* EXERCISE DESCRIPTION
Find the line with "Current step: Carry" and the line with "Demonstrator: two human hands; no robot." in the entries below; output exactly those two lines, every line between them, and no others.

* SUPPLIED ENTRIES

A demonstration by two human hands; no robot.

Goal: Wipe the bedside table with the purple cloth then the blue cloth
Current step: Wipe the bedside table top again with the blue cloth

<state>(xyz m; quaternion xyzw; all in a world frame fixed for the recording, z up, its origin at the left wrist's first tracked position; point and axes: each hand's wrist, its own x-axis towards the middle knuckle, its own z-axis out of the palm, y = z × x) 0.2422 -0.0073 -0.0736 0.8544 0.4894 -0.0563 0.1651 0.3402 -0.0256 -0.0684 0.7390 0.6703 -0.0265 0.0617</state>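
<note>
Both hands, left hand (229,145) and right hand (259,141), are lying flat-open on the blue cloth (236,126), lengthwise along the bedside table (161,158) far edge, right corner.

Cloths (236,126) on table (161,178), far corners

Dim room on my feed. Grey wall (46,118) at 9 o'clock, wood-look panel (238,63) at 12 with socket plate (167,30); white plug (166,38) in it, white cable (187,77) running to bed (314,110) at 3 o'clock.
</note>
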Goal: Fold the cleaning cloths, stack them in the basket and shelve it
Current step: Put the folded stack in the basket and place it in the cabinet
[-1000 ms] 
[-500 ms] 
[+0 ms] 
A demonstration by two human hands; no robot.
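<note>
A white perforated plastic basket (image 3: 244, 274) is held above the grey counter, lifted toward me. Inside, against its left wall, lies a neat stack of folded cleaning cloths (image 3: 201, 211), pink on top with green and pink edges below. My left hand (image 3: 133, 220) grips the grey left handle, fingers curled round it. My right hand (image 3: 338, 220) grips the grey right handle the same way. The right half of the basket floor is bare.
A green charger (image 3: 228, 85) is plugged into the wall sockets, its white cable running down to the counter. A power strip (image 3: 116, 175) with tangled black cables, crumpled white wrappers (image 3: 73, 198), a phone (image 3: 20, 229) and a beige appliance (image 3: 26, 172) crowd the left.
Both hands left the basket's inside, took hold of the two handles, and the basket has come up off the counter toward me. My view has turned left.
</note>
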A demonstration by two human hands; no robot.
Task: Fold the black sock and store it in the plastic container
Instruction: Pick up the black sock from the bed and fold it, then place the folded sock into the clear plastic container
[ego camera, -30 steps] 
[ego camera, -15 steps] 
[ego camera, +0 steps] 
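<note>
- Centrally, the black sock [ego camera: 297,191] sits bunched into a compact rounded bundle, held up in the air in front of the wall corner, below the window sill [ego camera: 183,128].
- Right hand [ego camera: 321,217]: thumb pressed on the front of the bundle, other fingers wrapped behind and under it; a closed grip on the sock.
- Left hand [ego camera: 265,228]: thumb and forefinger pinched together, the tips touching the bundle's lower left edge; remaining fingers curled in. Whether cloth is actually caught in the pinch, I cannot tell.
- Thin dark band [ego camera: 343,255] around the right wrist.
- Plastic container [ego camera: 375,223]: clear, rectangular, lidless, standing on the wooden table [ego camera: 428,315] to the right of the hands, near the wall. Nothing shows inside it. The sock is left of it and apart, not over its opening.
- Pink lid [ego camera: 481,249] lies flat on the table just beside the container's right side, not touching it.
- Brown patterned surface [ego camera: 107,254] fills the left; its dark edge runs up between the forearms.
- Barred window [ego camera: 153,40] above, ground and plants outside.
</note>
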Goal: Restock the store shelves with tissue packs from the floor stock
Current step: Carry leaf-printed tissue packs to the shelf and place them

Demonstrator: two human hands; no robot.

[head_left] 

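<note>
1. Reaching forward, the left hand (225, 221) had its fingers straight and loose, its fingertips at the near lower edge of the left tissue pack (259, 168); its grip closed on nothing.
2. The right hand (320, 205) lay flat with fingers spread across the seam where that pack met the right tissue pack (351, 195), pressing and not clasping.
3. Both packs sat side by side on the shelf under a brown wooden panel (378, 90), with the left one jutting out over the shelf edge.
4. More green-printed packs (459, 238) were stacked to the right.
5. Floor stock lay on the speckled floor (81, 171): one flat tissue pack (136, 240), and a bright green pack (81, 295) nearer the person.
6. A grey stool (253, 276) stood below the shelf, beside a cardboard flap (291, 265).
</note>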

* RESPONSE TO THIS EXERCISE
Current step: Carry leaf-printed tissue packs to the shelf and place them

Demonstrator: two human hands; no robot.

Nothing further remains in this exercise.